--- BRIEF ---
In the entries below, the lines from the one with "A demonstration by" through the one with "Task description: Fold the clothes" are to be copied exactly; both ends count.

(Extracted data entries)
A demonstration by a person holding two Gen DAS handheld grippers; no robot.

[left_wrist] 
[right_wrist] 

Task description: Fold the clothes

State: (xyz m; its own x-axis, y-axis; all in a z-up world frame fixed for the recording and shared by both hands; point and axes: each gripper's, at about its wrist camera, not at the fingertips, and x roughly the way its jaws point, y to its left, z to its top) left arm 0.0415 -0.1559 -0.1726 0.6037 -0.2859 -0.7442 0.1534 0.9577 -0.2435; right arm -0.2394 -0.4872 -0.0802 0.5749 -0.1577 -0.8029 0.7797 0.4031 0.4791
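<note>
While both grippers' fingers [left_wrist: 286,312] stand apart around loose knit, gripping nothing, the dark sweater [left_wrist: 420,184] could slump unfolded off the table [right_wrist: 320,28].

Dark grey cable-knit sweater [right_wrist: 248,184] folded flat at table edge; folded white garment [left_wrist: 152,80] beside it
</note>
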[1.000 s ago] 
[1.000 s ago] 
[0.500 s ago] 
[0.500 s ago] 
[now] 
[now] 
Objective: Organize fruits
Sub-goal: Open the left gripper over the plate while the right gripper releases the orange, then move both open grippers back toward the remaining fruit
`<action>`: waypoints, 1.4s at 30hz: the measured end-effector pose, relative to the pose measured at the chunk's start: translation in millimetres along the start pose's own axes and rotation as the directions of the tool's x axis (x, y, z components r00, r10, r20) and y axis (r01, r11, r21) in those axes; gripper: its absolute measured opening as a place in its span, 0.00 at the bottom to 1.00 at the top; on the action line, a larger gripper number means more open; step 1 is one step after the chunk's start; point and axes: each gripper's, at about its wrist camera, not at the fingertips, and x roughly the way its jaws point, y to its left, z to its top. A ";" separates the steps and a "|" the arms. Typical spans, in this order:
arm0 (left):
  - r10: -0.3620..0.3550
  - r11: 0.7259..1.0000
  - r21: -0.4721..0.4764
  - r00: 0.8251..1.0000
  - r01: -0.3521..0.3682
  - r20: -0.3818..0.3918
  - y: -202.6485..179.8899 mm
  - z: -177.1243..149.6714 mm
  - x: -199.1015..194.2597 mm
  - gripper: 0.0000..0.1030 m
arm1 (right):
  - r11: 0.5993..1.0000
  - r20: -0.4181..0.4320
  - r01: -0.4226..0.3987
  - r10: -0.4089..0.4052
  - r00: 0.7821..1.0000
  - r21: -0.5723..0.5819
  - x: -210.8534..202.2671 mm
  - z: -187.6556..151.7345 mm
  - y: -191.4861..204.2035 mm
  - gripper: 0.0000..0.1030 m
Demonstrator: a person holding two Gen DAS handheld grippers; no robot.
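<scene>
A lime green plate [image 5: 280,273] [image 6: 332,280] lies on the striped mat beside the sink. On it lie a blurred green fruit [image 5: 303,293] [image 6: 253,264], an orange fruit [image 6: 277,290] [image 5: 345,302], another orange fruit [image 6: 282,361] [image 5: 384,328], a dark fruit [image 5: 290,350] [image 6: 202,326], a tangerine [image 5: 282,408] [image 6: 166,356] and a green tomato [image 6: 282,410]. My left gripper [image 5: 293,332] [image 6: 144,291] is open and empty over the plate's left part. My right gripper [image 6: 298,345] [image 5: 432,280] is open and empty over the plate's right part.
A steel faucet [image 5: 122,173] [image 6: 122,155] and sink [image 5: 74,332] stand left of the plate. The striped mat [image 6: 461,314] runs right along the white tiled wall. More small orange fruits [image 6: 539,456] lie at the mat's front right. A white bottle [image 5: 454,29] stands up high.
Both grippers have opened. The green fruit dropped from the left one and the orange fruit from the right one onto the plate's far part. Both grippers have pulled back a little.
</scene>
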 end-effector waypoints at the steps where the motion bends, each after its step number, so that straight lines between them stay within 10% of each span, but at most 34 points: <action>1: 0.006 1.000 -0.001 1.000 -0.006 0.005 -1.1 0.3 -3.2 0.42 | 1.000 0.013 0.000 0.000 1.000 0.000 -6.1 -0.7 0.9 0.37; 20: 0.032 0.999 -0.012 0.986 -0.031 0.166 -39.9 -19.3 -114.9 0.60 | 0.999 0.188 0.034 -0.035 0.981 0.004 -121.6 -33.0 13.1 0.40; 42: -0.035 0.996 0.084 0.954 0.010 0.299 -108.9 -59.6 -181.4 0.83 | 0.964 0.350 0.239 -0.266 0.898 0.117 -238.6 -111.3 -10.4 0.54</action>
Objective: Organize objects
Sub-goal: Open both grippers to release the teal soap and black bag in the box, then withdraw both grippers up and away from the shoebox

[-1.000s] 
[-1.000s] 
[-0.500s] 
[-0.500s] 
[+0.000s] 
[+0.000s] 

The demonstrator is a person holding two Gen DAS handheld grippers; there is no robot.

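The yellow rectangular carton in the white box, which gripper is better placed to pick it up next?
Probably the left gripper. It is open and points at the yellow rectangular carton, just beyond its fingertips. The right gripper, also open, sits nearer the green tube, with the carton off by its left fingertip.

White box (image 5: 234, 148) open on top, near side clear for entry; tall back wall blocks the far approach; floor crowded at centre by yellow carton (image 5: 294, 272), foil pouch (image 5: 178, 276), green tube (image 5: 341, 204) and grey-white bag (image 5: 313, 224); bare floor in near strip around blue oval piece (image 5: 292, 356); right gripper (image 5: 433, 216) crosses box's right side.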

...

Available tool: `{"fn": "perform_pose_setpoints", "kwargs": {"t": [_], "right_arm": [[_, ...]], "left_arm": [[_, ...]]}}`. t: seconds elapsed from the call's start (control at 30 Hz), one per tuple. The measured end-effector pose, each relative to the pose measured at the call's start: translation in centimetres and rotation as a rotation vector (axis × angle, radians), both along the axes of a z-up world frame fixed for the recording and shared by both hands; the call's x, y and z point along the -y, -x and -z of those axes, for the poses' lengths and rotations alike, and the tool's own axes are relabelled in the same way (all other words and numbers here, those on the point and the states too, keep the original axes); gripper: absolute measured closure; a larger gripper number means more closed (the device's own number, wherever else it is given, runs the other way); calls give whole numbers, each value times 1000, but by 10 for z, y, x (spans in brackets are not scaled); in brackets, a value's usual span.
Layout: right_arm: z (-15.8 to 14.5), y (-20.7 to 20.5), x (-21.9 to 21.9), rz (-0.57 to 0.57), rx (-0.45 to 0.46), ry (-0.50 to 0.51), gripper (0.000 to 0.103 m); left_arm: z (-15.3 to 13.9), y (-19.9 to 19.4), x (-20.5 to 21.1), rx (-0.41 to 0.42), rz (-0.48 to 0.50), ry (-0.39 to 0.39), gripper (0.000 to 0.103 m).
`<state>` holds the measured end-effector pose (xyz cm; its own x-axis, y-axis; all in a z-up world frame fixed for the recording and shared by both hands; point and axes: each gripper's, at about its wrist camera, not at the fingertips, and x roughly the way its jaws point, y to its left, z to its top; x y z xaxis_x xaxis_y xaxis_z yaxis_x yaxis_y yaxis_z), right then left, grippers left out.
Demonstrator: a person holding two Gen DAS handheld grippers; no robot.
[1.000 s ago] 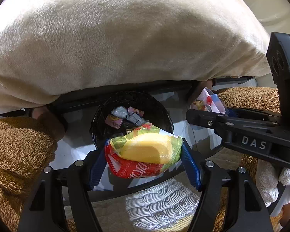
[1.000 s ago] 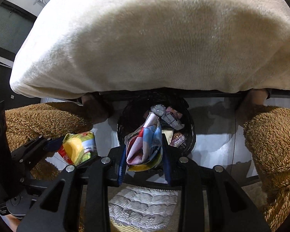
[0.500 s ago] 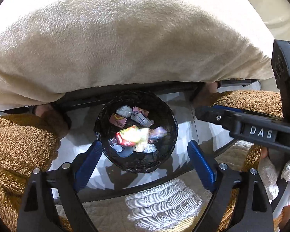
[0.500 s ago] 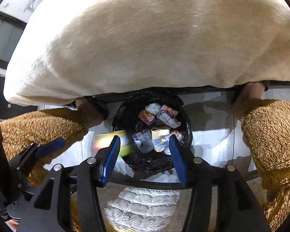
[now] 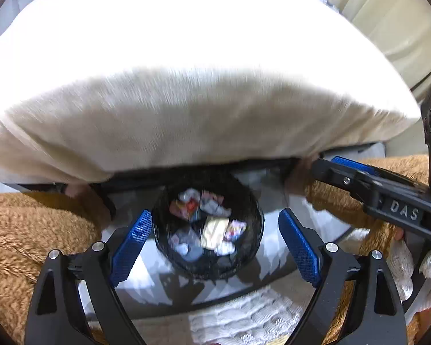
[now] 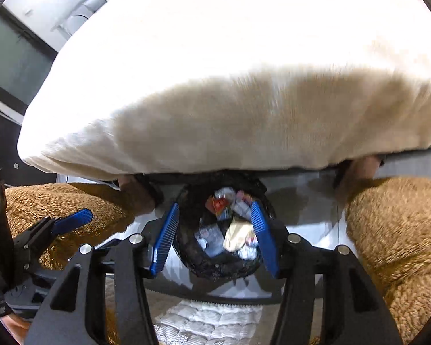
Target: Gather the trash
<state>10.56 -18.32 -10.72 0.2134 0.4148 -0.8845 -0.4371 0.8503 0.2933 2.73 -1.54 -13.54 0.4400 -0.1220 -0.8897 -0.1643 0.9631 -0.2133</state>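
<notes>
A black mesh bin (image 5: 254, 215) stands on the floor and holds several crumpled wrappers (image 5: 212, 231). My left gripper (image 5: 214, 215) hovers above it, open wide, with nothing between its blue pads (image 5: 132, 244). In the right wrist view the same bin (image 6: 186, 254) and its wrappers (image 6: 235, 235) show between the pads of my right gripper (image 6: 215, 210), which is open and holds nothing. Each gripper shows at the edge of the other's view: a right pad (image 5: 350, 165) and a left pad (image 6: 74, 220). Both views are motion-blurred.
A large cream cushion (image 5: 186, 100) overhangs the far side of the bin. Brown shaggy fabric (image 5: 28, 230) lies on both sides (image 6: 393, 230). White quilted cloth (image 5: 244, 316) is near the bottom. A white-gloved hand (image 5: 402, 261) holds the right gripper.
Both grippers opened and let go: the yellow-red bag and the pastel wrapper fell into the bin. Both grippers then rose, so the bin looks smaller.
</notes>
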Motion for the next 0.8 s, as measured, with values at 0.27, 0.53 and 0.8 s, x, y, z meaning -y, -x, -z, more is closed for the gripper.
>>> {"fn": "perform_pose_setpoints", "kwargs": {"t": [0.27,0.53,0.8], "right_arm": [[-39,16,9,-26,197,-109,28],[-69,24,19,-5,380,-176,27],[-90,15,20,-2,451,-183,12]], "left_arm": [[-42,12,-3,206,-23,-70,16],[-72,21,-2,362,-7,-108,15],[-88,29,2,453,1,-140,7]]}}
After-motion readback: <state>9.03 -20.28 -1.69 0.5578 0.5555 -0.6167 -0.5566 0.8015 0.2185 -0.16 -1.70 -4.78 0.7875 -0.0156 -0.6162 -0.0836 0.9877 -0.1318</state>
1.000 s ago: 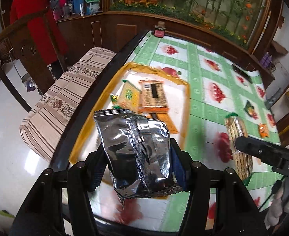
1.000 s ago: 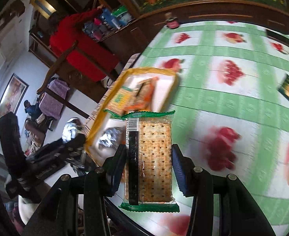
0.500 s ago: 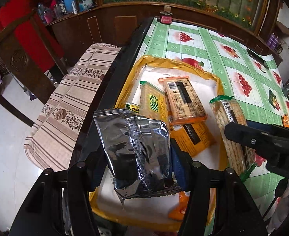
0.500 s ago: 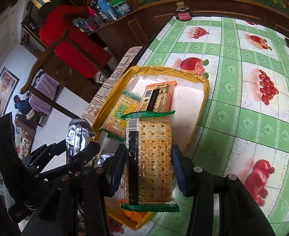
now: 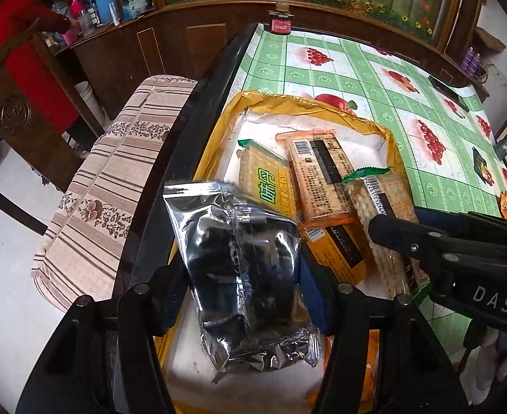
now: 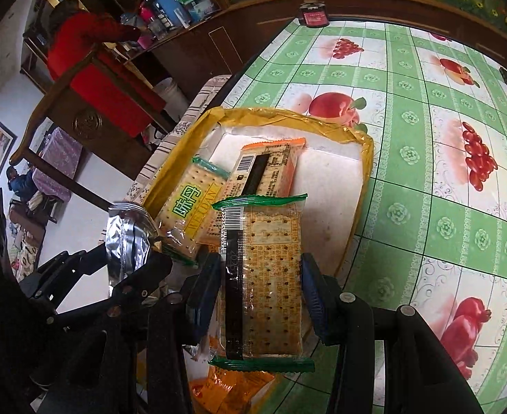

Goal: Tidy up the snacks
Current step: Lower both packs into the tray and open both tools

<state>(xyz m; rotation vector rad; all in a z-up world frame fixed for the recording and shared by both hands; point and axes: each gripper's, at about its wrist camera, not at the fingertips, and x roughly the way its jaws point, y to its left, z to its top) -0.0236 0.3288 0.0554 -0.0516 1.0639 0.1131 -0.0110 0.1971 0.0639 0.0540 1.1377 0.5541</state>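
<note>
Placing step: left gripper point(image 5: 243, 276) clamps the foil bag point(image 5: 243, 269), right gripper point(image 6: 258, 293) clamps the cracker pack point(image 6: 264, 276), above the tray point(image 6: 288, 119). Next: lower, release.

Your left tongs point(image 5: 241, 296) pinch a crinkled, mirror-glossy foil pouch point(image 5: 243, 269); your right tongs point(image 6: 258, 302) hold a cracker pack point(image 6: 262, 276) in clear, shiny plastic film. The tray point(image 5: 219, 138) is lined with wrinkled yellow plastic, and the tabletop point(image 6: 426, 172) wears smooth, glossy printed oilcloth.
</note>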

--- FINAL ANSWER ---
A demonstration by a person holding two Gen DAS handheld grippers; no robot.

[left_wrist] 
[right_wrist] 

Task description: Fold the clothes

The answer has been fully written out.